Installing Windows on another drive

tRoN

Executive Member
Joined
Mar 13, 2007
Messages
6,739
Hi Guys n gals

Here's my situation.
Have bought a used PC that has a special video capture card and camera attached for medical photography.
Currently the machine is old but I've managed to upgrade ram and CPU.
It has windows 7 32 bit.
Everything is working fine but the old software has no support service and the company is based in Germany.

Problem is that to upgrade the software I needed to have Windows 8 64 bit or higher installed.

I needed to test the upgraded software first before committing but the machine needs to be operational daily I.e there can't be any downtime.

Also the new software will be installed remotely using teamviewer.

Importantly I don't want to format the existing drive.

So my question is??

Can I add another hard drive with win 10 64 bit installed that can "see" the existing hardware and run a test on the new software "without" interfering with the existing installation and functionality?
Sort of like a dual boot?

Also could the new software access the image database sitting on the existing drive?
In this way if I am happy with the new software then I can just remove the old drive and transfer the database to the new drive.

What's the best way to do this?
 

Corelli

Expert Member
Joined
Jun 20, 2008
Messages
3,661
It's honestly not that simple.

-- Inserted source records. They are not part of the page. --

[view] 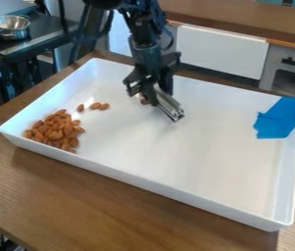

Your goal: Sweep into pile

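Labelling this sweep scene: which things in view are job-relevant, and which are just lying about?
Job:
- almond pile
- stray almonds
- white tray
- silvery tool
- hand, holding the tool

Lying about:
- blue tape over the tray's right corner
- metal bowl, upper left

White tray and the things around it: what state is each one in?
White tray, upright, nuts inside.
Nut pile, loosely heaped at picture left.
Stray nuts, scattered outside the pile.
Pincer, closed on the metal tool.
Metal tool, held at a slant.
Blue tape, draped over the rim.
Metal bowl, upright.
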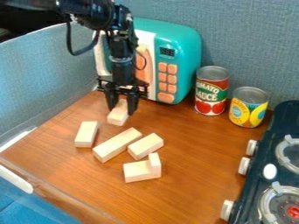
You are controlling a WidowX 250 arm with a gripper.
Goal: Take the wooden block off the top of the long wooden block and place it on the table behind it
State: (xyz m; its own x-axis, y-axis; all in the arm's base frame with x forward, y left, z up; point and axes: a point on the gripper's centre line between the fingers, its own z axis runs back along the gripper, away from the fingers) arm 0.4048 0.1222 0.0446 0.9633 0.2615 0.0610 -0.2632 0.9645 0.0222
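Note:
At the upper left, the black gripper (121, 105) hangs down in front of the toy microwave, low over the table. A light wooden block (118, 114) lies directly beneath it, its far end partly hidden by the gripper. Nearer the camera are a short block (87, 134) on the left, a longer block (116, 144) set diagonally, and another short block (145, 146) close to its right side. In front of these, a wooden piece (140, 171) lies with a small upright part at its right end.
Behind the gripper stands a teal toy microwave (186, 57) with orange buttons. A red and green can (211, 91) and a yellow and blue can (248, 107) stand to its right. A dark toy stove (262, 164) lines the right edge; grey-blue partitions (245, 39) rise behind.

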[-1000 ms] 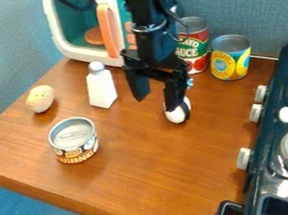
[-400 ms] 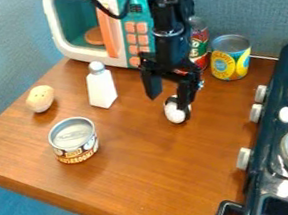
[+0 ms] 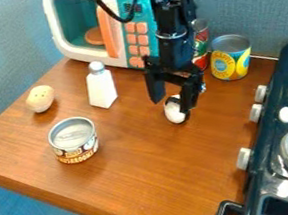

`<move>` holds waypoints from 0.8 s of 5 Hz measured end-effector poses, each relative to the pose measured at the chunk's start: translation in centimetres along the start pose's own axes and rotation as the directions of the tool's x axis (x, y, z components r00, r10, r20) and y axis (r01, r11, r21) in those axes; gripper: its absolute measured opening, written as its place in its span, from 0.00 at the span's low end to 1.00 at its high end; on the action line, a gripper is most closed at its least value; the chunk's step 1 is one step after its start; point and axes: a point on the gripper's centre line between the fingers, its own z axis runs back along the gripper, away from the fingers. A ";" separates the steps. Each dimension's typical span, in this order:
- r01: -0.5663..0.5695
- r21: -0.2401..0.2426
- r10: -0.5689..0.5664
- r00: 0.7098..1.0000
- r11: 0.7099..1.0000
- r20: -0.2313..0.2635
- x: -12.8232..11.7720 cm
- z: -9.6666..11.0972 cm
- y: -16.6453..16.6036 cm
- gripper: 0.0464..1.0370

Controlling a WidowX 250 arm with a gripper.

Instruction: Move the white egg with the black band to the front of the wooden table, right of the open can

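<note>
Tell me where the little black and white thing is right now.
In the camera view, the black and white object sits right of the white shaker, beneath the end effector.

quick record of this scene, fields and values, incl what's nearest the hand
surface: wooden table
hand: open, low over the table
nearest to hand: small white-and-black object, partly behind one finger; contact cannot be told
front left: short open-topped-looking can, upright
far left: pale, potato-like object
between can and microwave: white bottle with grey cap, upright
back: toy microwave; red can, partly behind the arm; yellow-and-blue can
right: dark stove
</note>
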 end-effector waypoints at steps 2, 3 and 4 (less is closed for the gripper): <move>-0.034 -0.074 0.030 0.998 0.997 -0.047 2.0 -1.5 0.1 0.96; -0.067 -0.061 0.062 0.994 0.996 -0.088 2.4 -2.6 0.4 0.96; -0.094 -0.057 0.089 0.993 0.994 -0.082 2.6 -3.1 0.4 0.90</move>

The machine can only run one OS unless you setup VM ware workstation and run the different OS inside. That's if you want it running while you do it. Else unplug the old drive, plug in the new and install via USB. That's the quickest and will give you the least downtime.

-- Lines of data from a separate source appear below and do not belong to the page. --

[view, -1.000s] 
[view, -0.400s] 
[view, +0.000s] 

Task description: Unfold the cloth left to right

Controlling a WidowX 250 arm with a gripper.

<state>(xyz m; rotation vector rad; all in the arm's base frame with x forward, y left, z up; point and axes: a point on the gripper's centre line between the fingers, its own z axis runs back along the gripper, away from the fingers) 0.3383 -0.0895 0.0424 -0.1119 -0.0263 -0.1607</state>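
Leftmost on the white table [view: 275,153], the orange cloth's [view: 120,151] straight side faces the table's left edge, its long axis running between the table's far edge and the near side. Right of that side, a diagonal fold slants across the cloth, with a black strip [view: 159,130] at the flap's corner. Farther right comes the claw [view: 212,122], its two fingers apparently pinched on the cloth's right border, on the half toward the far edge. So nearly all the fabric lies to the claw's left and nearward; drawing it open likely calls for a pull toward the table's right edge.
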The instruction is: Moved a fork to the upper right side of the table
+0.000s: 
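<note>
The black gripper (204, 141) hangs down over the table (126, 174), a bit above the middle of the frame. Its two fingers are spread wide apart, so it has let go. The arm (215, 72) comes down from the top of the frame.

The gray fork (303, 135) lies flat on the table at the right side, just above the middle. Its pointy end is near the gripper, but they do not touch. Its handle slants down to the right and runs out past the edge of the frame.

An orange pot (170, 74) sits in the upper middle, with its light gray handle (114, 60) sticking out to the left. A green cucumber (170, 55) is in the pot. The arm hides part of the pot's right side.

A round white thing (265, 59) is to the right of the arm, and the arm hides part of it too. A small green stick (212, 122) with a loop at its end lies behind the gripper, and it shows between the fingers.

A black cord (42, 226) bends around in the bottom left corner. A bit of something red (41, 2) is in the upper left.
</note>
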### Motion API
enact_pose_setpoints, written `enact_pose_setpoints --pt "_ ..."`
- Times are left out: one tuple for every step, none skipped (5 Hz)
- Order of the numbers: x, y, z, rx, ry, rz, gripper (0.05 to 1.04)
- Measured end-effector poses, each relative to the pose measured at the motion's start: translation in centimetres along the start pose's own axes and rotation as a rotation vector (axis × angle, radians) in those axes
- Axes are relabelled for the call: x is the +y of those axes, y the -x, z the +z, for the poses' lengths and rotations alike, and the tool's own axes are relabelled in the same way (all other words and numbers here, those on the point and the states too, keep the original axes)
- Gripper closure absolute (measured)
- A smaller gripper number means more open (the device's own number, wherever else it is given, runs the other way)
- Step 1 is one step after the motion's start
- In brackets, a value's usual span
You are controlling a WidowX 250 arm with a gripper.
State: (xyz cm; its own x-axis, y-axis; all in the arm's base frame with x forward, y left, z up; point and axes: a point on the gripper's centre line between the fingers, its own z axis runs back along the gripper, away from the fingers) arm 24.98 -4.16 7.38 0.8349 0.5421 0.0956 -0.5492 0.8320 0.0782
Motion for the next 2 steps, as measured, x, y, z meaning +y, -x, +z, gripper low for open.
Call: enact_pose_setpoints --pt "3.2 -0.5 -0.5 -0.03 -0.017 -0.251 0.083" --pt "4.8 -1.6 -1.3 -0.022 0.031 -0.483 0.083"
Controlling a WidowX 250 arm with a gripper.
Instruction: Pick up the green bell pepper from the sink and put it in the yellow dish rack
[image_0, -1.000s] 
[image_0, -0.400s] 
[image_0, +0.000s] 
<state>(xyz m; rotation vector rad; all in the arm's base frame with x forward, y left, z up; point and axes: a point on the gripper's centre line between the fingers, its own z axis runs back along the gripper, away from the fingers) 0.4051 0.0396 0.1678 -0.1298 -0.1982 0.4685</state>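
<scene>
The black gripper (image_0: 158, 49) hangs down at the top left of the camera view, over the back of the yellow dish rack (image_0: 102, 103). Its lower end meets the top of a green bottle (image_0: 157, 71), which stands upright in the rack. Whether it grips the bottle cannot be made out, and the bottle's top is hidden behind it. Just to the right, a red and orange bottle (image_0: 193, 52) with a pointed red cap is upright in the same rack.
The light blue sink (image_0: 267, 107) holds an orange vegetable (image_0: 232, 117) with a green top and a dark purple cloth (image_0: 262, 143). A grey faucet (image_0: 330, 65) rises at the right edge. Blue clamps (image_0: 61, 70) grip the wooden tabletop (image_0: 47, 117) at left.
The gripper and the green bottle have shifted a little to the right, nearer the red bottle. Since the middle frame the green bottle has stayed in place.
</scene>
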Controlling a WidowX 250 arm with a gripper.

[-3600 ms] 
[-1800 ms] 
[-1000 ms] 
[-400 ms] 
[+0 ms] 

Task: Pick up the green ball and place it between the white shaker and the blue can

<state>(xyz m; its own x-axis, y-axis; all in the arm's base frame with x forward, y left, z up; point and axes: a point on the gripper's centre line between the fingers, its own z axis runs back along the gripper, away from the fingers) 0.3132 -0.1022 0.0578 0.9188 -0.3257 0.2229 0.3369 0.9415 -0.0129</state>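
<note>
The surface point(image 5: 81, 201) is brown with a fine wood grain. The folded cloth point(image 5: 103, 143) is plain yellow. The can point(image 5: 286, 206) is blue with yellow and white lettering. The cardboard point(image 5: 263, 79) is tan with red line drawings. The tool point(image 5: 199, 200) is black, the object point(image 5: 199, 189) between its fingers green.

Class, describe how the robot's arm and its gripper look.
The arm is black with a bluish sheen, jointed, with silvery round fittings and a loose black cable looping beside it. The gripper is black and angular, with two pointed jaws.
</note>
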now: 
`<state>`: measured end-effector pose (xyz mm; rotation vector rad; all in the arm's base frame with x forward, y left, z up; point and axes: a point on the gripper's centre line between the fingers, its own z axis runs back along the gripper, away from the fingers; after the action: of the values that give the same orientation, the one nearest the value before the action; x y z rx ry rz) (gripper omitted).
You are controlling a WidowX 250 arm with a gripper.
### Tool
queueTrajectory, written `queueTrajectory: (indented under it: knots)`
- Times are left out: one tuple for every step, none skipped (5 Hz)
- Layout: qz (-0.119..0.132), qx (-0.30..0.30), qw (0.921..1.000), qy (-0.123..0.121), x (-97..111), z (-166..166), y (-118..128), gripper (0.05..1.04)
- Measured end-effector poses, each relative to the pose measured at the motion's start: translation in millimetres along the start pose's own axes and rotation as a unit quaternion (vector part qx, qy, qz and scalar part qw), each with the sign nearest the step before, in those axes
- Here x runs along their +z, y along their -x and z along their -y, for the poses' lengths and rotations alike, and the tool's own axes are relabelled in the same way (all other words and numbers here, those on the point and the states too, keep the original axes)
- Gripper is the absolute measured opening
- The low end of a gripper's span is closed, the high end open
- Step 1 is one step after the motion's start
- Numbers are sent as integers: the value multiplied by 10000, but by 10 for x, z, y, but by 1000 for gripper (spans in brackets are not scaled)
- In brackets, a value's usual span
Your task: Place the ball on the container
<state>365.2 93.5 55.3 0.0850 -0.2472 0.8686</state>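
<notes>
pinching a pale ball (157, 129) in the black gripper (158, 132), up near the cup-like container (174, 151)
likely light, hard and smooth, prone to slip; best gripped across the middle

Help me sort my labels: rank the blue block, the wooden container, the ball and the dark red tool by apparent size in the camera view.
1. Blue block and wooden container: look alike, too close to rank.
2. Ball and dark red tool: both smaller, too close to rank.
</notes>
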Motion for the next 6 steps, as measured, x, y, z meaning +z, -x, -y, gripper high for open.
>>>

Remember windows 10 install specific for the hardware so putting another machine's windows 10 drive will just cause it to reinstall which is much slower than a fresh install via USB. Approx 30 minutes.
 

Zuner

Expert Member
Joined
Aug 8, 2013
Messages
2,623
It is that simple, plug in a second drive and install win 10 to it. Be careful not to accidentally install on the "old" drive so maybe unplug that while installing on the new drive.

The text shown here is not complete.